Research Project: Intestinal Microbial Ecology and Metagenomic Strategies to Reduce Antibiotic Resistance and Foodborne Pathogens

Location: Food Safety and Enteric Pathogens Research

Title: Megasphaera stantonii sp. nov., a butyrate-producing bacterium isolated from the cecum of a healthy chicken

item Looft, Torey
item MAKI, JOEL - Orise Fellow

Submitted to: International Journal of Systematic and Evolutionary Microbiology
Publication Type: Peer Reviewed Journal
Publication Acceptance Date: 8/13/2018
Publication Date: 10/3/2018
Citation: Maki, J.J., Looft, T., 2018. Megasphaera stantonii sp. nov., a butyrate-producing bacterium isolated from the cecum of a healthy chicken. International Journal of Systematic and Evolutionary Microbiology. 68:3409-3415.
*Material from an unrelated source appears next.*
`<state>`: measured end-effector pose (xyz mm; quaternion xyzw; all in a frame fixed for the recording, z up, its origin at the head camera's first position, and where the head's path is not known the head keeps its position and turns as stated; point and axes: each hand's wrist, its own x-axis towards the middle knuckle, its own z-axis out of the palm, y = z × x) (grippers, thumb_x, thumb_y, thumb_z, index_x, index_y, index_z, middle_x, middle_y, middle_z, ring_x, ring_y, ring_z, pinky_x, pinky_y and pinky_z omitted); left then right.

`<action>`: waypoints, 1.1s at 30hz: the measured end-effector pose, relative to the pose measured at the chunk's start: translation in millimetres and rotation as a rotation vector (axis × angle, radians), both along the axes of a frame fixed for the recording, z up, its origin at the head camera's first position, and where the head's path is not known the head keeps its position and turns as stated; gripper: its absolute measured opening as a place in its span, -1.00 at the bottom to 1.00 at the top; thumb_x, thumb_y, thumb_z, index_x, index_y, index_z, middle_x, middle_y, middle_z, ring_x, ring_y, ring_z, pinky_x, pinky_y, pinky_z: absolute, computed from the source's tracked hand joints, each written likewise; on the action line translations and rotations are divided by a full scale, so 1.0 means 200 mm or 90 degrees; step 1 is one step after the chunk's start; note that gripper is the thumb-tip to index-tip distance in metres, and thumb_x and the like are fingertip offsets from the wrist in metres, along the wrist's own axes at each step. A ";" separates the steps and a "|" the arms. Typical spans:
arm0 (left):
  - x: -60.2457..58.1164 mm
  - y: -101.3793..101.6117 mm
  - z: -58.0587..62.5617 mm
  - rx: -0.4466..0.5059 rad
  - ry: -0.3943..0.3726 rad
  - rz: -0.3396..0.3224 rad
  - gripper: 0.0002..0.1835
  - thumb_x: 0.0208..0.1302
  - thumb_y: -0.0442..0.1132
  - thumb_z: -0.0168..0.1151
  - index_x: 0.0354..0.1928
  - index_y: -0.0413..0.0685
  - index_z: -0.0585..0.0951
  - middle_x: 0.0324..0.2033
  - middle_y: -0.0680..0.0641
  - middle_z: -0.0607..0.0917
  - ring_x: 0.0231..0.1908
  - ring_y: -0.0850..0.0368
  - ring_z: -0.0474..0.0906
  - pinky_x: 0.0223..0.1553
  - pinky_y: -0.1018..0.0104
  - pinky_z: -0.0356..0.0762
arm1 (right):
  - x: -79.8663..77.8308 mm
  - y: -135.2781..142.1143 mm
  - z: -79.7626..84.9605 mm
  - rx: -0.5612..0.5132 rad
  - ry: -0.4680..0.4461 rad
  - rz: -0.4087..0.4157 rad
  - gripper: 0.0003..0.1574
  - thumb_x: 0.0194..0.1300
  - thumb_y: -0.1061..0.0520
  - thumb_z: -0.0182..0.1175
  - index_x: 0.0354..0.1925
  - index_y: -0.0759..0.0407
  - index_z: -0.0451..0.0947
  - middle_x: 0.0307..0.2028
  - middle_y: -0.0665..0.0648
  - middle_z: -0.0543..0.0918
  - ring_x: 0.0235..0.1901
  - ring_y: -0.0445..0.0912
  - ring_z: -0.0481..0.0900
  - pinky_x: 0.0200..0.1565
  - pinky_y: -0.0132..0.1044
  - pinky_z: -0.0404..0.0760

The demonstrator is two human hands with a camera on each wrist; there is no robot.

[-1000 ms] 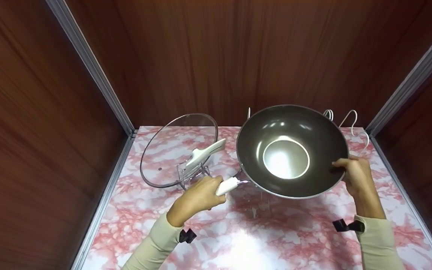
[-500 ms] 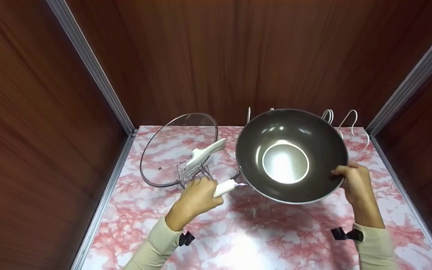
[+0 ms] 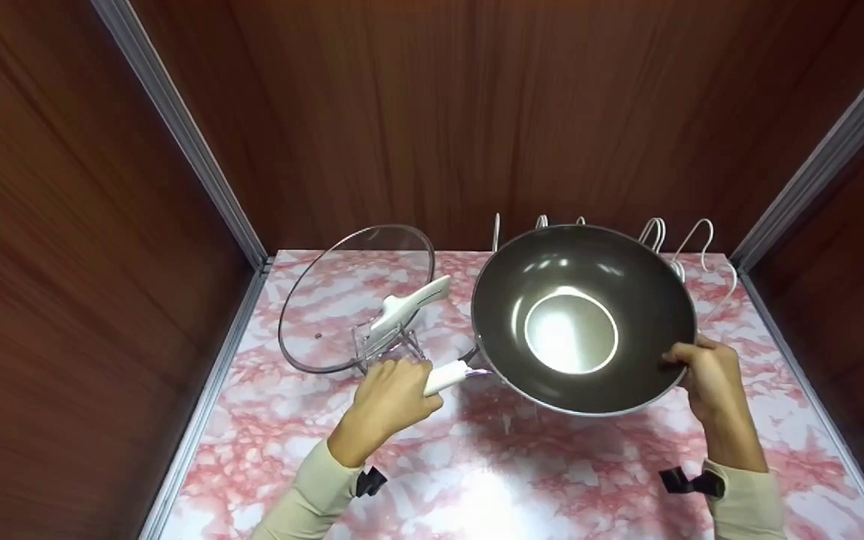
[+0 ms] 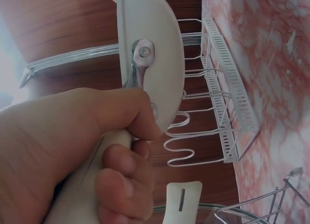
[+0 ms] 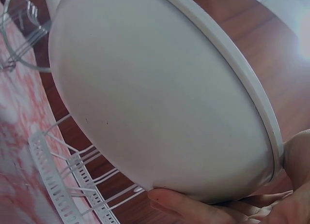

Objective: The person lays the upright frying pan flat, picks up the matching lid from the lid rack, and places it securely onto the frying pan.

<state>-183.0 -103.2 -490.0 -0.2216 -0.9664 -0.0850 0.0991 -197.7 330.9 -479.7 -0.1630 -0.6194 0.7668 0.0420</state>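
Note:
A wok [image 3: 582, 259] with a dark inside and a pale outside is held up above the table, its opening tilted toward me. My left hand [image 3: 394, 397] grips its white handle [image 3: 444, 378], the fingers curled round it in the left wrist view. On the far right side my right hand [image 3: 712, 375] holds the wok's rim, thumb inside the bowl. The right wrist view shows that hand's fingers [image 5: 189, 207] under the pale outer wall. To the left, a glass lid [image 3: 301, 300] with a white handle [image 3: 408, 306] leans upright in a wire stand [image 3: 391, 346].
Behind the wok stands a white wire rack [image 4: 227, 76] with upright loops, mostly hidden by the wok in the head view. The table [image 3: 289, 465] has a pink and white marbled top. Brown wood-look panels [image 3: 432, 112] enclose the back and sides.
Both hands have brought the wok slightly lower and nearer to me, so more of the rack's loops show behind it. The lid and its stand have stayed put.

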 end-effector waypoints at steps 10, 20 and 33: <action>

Interpretive Summary: Poultry production in the US is a 40 billion dollars a year industry. Understanding how microbial communities in the poultry gut impact animal health, production, and food safety is essential for support of the industry. In this study, we describe, a new bacterial species (Megasphaera stantonii), which was isolated from a chicken intestinal tract. Bacteria like M. stantonii can produce chemicals beneficial to poultry, including compounds that improve intestinal health and food safety. The characterization of M. stantonii provides the first biochemical and genomic information about this bacteria in poultry, and adds new information about this group of bacteria. Studies like these improve our understanding of the organisms that are present in the poultry gut and what roles they play in animal nutrition and health.
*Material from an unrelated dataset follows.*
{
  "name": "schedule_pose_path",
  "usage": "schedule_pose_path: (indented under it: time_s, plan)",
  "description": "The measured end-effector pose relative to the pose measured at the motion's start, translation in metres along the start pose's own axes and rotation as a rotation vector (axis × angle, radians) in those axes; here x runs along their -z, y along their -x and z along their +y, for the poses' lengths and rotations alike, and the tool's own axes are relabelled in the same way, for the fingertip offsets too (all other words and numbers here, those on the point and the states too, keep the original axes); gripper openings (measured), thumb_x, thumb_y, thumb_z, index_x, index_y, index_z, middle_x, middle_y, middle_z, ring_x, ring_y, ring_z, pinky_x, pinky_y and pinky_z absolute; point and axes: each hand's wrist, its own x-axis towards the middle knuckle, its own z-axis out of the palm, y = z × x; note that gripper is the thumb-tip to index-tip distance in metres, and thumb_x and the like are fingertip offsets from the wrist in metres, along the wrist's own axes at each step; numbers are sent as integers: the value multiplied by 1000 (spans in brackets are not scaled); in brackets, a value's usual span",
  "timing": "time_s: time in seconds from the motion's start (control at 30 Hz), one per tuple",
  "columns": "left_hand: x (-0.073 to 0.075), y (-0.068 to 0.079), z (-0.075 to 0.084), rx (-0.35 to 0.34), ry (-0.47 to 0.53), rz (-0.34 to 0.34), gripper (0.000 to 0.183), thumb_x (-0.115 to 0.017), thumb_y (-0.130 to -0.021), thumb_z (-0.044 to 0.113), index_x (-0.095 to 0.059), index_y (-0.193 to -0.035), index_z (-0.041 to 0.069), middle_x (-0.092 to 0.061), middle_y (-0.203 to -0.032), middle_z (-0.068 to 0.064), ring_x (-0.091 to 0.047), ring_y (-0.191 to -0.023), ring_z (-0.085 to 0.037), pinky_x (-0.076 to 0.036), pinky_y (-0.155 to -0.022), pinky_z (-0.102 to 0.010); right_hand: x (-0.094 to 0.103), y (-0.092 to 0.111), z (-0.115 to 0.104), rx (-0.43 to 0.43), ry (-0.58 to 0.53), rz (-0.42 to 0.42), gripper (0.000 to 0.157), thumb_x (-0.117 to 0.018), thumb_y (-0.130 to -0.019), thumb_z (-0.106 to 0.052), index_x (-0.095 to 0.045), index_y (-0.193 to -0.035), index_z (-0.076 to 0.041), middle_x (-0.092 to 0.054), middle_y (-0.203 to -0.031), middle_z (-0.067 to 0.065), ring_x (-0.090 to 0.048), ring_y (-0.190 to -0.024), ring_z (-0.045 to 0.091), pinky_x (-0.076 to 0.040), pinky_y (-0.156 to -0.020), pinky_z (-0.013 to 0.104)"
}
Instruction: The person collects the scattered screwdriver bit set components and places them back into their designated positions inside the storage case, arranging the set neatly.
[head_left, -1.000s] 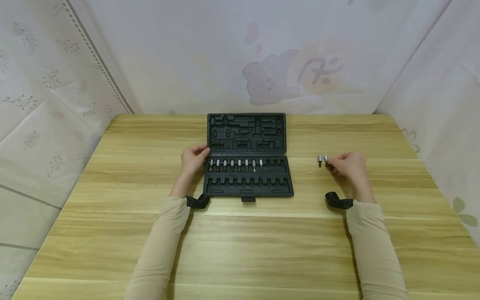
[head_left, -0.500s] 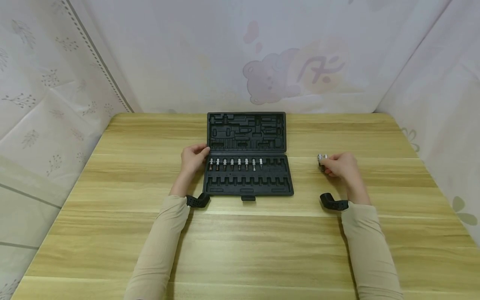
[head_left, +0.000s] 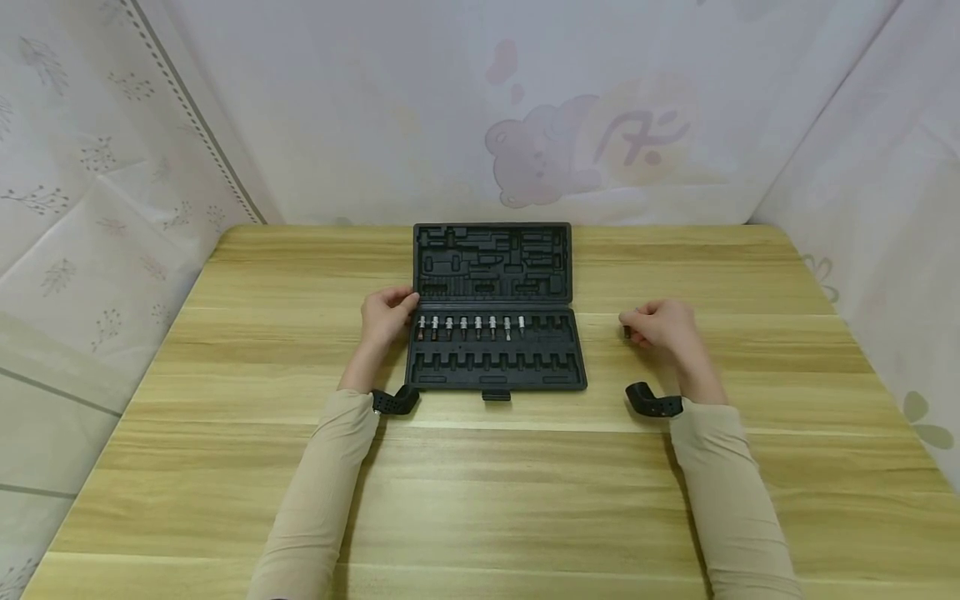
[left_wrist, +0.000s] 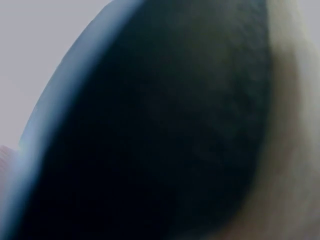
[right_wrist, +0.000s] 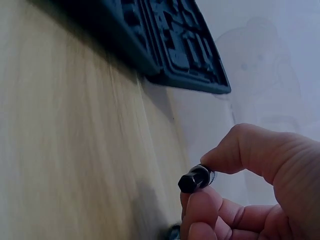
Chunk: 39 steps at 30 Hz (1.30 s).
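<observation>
A black bit socket case point(head_left: 491, 348) lies unfolded on the table, its moulded lid point(head_left: 468, 287) at the far side. Several silver-headed bit sockets point(head_left: 478, 327) stand in the case's upper row; the slots at that row's right end and the whole lower row hold none. My left hand point(head_left: 386, 319) grips the case's left edge near the hinge. Right of the case, my right hand point(head_left: 663, 323) pinches a hex bit socket point(right_wrist: 195, 180) between thumb and index finger, dark tip outward. Below it, a small dark metal piece point(right_wrist: 174, 232) shows partly beside the lower fingers.
The wooden table point(head_left: 525, 500) reaches back to a patterned curtain point(head_left: 337, 125). A latch point(head_left: 496, 395) juts from the case's front edge. Black wrist mounts point(head_left: 654, 402) sit at both cuffs. A dark blurred shape fills most of the left wrist view.
My right hand has picked up the two bit sockets that stood on the table and moved left toward the case. My left hand has stayed at the case's edge.
</observation>
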Motion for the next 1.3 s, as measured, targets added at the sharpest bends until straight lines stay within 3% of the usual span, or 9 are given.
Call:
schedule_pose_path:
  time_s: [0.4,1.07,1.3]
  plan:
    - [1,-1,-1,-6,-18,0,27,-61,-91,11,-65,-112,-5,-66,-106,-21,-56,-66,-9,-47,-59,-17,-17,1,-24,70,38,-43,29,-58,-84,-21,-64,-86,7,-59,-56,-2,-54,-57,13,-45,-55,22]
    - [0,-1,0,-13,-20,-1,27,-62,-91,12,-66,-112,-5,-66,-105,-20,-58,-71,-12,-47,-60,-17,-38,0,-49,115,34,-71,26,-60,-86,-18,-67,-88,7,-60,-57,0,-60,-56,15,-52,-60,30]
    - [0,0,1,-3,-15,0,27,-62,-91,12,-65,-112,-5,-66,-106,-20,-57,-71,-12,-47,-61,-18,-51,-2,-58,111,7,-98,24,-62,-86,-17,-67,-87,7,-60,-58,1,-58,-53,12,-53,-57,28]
Technical Abstract: A novel mesophilic, anaerobic, Gram negative bacterium was isolated from the cecum of a healthy, white leghorn chicken, and designated AJH120T. Cells were coccoid or diplococcoid with an average size of 0.8-1.8 mu and were non-motile with no evidence of spores. Phylogenetic analysis of 16S rRNA gene sequences revealed this organism to be a member of the genus Megasphaera, with the closest relatives being M. elsdenii (95 percent sequence identity) and M. cerevisiae (95 percent sequence identity). Growth was observed between 30-50 degree C and between 5.0-9.0 pH. AJH120T utilized a variety of carbon sources including succinate, gluconate, fructose, ribose, pyruvate, as well as many individual amino acids. The DNA G+C content for the genome sequence of AJH120 T was 52.1 mol percent. Virtual DNA-DNA hybridization between AJH120T and close taxonomic relatives, indicated divergence consistent with a novel species. The major fatty acid methyl ester contents of the organism were C12:0, C14:0 3OH, C18:1 omega9c, C16:0, and C16.1 omega9c respectively. AJH120T was able to produce several short chain fatty acids, including butyrate, acetate, propionate, and isovalerate. Together, these data indicate AJH120T represents a novel species within the genus Megasphaera. We propose the name Megasphaera stantonii sp. nov. for the species. The type strain of this species is AJH120T (equals DSM 106750T equals CCUG).